***** Given data *****

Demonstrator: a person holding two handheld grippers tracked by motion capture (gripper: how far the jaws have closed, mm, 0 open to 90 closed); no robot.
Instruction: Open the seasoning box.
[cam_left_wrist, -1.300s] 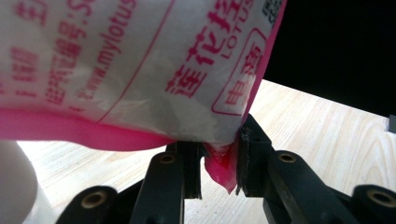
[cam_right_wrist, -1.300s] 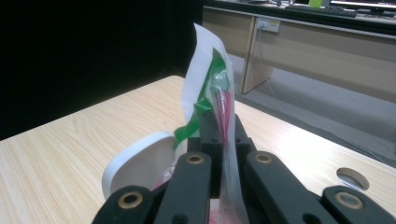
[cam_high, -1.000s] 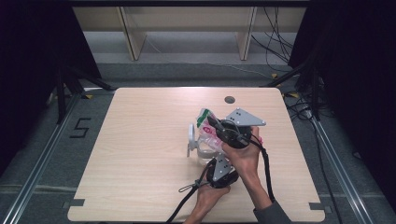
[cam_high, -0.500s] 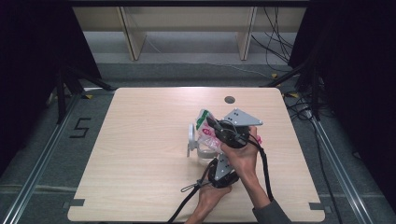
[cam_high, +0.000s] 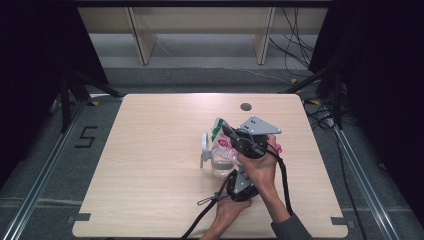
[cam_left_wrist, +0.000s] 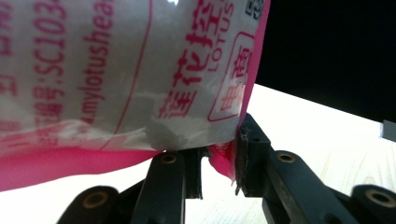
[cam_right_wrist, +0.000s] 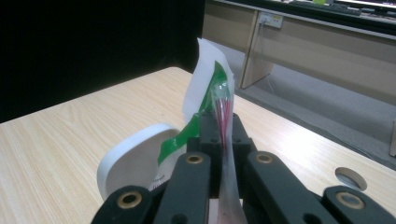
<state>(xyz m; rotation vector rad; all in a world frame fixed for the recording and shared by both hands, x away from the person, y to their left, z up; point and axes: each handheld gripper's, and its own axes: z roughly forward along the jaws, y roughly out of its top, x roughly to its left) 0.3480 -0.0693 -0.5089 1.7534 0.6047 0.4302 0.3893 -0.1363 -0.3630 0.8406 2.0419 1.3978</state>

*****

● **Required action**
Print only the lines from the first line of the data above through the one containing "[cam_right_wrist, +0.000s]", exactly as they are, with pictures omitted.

● **Written response**
Demonstrator: a person holding two handheld grippers tracked by motion capture (gripper: how far the jaws have closed, mm, 0 open to 90 closed); no robot.
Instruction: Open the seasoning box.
[cam_left_wrist, -1.300s] 
[cam_right_wrist, -1.300s] 
[cam_high, -1.000s] 
[cam_high, -0.500s] 
[cam_high, +0.000s] 
[cam_left_wrist, +0.000s] 
[cam_right_wrist, +0.000s] 

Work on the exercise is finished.